Figure atypique du monde du Blues, BAI KAMARA JR marie avec talent ses racines africaines avec l’école américaine initiée par le grand John Lee Hooker notamment. Engagé, l’artiste appuie là où ça fait mal avec des textes aussi incisifs qu’ironiques. « Travelling Medicine Man » est un voyage musical bercé par un chant accrocheur et une musique élégante.
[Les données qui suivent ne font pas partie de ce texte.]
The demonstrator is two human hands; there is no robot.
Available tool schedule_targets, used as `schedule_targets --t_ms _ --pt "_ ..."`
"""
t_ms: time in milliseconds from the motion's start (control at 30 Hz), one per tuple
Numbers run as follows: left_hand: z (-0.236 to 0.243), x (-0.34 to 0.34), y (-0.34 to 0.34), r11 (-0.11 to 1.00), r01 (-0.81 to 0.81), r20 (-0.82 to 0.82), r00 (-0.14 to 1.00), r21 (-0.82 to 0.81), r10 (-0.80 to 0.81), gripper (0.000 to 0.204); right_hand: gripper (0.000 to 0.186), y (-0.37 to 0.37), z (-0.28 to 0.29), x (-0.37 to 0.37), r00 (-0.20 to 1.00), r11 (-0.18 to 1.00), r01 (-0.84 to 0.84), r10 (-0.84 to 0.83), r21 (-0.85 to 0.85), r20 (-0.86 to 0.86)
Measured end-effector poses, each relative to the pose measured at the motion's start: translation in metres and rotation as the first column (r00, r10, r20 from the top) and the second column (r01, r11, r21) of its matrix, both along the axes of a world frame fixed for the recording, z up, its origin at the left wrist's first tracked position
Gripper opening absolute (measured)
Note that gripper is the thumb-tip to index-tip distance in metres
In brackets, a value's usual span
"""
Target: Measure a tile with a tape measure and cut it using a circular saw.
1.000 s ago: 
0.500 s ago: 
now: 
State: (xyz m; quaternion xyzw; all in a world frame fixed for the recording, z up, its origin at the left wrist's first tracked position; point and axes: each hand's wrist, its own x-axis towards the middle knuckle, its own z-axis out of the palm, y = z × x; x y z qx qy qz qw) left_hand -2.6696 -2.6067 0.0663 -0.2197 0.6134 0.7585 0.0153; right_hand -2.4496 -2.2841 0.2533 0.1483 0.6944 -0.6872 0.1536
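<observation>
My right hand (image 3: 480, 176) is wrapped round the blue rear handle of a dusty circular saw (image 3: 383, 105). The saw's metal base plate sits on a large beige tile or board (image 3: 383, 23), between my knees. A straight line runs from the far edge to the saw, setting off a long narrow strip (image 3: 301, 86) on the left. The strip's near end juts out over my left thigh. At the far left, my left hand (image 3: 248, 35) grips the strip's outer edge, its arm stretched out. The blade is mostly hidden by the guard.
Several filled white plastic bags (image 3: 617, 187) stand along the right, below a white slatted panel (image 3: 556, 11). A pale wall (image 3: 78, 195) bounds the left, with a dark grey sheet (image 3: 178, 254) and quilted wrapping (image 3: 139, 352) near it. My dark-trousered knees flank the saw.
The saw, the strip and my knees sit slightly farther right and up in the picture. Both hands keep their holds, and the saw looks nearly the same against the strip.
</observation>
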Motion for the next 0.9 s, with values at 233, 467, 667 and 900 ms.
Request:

BAI KAMARA JR & THE VOODOO SNIFFERS

« Travelling Medicine Man »

(Mig Music/UVM)

BAI KAMARA JR est un homme du monde… du monde entier. Originaire du Sierra Leone, il a grandi en Angleterre et vit depuis plus de 25 ans à Bruxelles d’où il compose un Blues d’une inspiration très américaine. Car si la base de son jeu prend racine dans le Delta avec les pionniers du genre, il est aussi et surtout teinté de rythmes et de couleurs africaines. Afro-Blues ou World Blues, c’est selon.

Entouré d’un quatuor de haut vol dont deux très bons six-cordistes, c’est donc autour de trois guitares que se forge le Blues ensoleillé de BAI KAMARA JR & THE VOODOO SNIFFERS. Et pour ce dixième album, le musicien se présente avec 13 nouveaux morceaux et il est difficile de se défaire de ce très bon « Travelling Medicine Man ». Très narratif et délicat, le style du Sierra-Léonais est aussi épicé que chaleureux.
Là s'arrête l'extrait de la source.